A homeless U.S. Navy veteran crosses an Arlington, Va., street in 2001. Officials say Arlington has now effectively ended homelessness among veterans. (Jahi Chikwendiu/THE WASHINGTON POST)

After almost a decade of effort, Arlington County has effectively ended homelessness for military veterans, officials said Thursday, part of a national effort to house those who have no place to live.

Arlington is the second jurisdiction in the country to show it has no more homeless veterans than it can house in any given month, said Adam Gibbs, spokesman for Community Solutions. The D.C.-based nonprofit group is the organizer of the national effort to end homelessness, which the Obama administration launched in 2010. Seventy-five communities are participating.

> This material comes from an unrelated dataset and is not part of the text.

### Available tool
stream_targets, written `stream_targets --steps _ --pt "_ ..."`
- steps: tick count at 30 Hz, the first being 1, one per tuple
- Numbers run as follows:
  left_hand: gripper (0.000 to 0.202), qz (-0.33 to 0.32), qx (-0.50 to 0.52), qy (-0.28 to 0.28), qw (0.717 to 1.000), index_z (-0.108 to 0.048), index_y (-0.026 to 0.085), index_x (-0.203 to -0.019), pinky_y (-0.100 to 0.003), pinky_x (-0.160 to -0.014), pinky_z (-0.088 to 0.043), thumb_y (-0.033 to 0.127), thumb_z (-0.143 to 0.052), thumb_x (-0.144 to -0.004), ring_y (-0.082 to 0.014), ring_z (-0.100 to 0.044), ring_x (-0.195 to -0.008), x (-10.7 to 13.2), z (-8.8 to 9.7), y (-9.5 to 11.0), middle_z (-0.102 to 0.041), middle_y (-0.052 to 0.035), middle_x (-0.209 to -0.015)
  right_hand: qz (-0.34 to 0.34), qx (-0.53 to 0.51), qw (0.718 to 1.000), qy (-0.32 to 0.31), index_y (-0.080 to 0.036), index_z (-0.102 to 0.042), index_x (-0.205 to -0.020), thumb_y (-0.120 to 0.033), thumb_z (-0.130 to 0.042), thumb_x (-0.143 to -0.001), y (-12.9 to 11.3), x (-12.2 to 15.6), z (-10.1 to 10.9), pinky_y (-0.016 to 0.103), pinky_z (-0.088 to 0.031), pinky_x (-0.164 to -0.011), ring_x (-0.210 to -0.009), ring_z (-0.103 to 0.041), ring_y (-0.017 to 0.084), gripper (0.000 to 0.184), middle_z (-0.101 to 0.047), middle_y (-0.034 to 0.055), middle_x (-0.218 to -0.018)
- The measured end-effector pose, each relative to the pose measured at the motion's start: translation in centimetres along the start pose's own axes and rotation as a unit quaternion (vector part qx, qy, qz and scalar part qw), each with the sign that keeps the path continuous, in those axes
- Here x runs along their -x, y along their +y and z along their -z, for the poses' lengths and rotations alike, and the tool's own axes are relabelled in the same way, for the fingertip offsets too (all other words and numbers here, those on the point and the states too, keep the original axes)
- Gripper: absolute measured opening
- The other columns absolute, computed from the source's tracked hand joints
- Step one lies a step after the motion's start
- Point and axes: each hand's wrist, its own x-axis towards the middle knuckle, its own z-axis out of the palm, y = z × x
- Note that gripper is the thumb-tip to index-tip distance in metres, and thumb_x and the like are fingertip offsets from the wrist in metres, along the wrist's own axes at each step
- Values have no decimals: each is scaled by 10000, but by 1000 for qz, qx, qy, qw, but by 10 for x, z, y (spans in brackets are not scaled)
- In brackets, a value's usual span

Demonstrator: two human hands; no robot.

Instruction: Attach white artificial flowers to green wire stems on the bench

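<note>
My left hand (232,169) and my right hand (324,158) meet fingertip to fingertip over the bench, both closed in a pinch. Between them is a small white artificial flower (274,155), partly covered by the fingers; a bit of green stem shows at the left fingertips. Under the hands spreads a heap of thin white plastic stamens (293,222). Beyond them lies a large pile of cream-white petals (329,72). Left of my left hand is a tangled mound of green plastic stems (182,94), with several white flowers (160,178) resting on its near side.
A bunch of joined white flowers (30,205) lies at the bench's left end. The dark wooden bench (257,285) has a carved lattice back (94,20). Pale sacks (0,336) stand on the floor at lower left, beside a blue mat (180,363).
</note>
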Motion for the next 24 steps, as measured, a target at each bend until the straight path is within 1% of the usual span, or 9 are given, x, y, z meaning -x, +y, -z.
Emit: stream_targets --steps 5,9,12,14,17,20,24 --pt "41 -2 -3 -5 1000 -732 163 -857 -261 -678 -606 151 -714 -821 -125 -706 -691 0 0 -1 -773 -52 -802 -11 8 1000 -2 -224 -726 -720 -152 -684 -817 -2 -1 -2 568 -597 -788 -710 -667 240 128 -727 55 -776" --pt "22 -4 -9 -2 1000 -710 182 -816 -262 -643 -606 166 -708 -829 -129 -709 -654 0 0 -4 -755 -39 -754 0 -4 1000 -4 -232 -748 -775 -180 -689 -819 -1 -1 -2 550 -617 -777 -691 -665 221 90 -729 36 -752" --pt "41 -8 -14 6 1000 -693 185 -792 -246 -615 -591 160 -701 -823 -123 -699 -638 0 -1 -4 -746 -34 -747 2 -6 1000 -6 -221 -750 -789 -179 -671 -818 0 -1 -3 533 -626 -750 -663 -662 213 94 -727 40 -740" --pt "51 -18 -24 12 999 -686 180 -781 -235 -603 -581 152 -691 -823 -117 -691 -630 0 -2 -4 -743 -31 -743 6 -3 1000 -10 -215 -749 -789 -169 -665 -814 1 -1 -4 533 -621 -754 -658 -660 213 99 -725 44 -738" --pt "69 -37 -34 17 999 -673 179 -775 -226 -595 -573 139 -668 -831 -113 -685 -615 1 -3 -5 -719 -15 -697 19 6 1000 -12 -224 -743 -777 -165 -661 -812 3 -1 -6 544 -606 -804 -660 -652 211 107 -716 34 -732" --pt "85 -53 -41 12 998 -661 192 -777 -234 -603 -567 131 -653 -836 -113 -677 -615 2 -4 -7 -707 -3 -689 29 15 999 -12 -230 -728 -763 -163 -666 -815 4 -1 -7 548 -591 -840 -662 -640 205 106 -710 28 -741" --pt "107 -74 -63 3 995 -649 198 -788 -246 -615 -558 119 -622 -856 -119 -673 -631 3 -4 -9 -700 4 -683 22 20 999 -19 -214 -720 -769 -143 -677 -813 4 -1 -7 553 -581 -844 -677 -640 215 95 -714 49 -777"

The first community certified as having ended veteran homelessness was Rockford, Ill., Gibbs said, adding that Maryland’s Montgomery County will be formally certified next week.

Last year, on a parallel track, the U.S. Department of Housing and Urban Development recognized Virginia as the first state to meet slightly different federal criteria for ending homelessness among veterans.

Officials said every homeless veteran in the state had a place to live, except for those who had been offered housing but didn’t want it. As of mid-December, the federal government recognized 15 jurisdictions meeting that criteria, which included the cities of Houston, Las Vegas and New Orleans.

In Arlington, homes were found for at least 22 veterans between January 2015 and November 2015, officials said. The December numbers have not been finalized, officials said. The Montgomery County Coalition for the Homeless said that jurisdiction found housing for more than 50 veterans and their families in 2015, many of them in the fall.

Arlington launched a 10-year plan to end homelessness in 2008. That effort is part of the movement known as “Housing First,” which advocates taking care of people’s biggest immediate need — shelter — before trying to address issues that led them to live on the street.

The county created small, interagency teams to track each homeless person within its borders, identify the services they could receive, and make sure that the person was safe and following steps to get housing.

The next step in Arlington, officials say, is to house everyone who is considered chronically homeless by the end of 2016 — those who have been without housing for a year or more, have had at least four incidents of homelessness in the past three years or who have a disability.

“We are down to the people who are really hard to serve,” said David Leibson, co-chair of Arlington’s 10-year plan. “I wish I could guarantee it, but we are optimistic it can be done.”